Federal authorities say that the deployment of inexperienced air traffic controllers at some of the nation’s busiest airports may explain the soaring number of near-collisions in American skies last year.
As the Associated Press reports, the Department of Transportation, which oversees air traffic through the Federal Aviation Administration, testified before a Senate subcommittee that the number of controllers in training has spiked compared to years past, especially at some major airports.
According to Inspector General Calvin Scovel, 25 percent of the controllers today are in training, compared to 15 percent in 2004. At LaGuardia Airport in New York City, the trainees make up 39 percent of the controllers guiding planes as they take off and land. At a regional radar center handling flights in and out of Denver, 43 percent of the controllers were in training.
Ideally, there would be fewer controllers in training at the more challenging airports, Scovel said.
The number of operation errors, which typically means two planes flying too close to one another, jumped to 1,889 in the year ending Sept. 30, 2010, a huge jump from the 947 and 1,008 errors, respectively, in the two previous years.

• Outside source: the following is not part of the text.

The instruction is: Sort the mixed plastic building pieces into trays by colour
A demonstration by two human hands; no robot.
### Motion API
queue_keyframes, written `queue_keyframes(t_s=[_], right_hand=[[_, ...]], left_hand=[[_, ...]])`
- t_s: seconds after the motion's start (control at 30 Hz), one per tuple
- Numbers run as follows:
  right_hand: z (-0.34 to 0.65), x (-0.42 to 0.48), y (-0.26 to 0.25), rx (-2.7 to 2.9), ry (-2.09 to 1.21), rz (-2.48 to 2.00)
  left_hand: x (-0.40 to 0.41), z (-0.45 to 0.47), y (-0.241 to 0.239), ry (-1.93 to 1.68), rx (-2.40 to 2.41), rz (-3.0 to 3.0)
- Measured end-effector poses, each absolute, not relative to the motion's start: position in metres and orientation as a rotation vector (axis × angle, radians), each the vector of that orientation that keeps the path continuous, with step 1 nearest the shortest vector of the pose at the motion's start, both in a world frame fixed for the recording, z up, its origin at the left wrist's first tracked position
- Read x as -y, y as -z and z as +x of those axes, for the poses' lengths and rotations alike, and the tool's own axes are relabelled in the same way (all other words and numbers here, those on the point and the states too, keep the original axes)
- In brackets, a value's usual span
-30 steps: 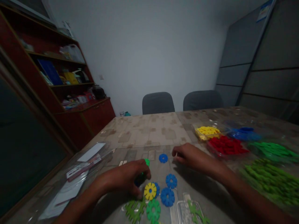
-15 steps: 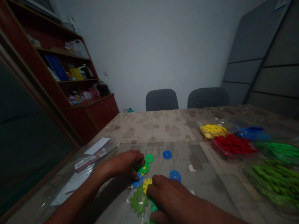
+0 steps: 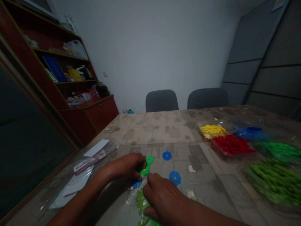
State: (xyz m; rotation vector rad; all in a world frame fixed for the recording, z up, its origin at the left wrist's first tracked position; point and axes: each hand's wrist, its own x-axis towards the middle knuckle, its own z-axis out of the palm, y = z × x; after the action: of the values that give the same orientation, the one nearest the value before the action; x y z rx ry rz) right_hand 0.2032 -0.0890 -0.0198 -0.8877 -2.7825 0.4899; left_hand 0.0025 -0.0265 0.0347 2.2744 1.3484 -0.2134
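Observation:
My left hand (image 3: 131, 165) is closed, its thumb on a blue notched plastic disc (image 3: 137, 184) and its fingers beside a green notched disc (image 3: 149, 159). Another green disc (image 3: 145, 171) with a bit of yellow lies between the two hands. Just right of it, my right hand (image 3: 162, 196) curls over an olive-green lattice piece (image 3: 141, 202); its fingers hide most of that piece. Brighter green plastic (image 3: 155, 223) peeks out under the right hand. Two loose blue notched discs lie apart: a far one (image 3: 167, 155) and a nearer one (image 3: 175, 178).
At right stand clear tubs of yellow (image 3: 213, 130), red (image 3: 232, 145), blue (image 3: 251, 133), green (image 3: 278, 150) and olive-green pieces (image 3: 277, 179). A clear tray with papers (image 3: 81, 179) lies at left. Two grey chairs (image 3: 162, 100) stand behind the patterned table (image 3: 155, 125).
My right hand has shifted slightly left and up, and the yellow disc is now covered. The olive-green lattice piece has turned and sits further under that hand. My left hand stays almost still.

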Motion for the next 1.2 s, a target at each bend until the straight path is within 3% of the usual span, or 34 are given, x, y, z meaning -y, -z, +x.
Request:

The FAA said that new counting methods, including a program that encourages controllers to own up to their mistakes without fear of reprisal, were responsible for much of the increase. “We’re taking the position it’s not necessarily the amount of operational errors that’s increasing — we’re capturing [more of] them, and that’s a good thing,” said FAA chief Randy Babbitt, who also testified.
The number of staff in training is expected to continue to rise, as many of the 15,000 controllers working at U.S. airports today are coming up for retirement. As a result, 11,000 new controllers are expected to be manning towers by 2019.
The air traffic system has been under scrutiny in recent months for a series of incidents in which controllers working overnight shifts were missing from their posts, or sleeping on the job. While no crashes occurred as a result, a number of planes landed without assistance.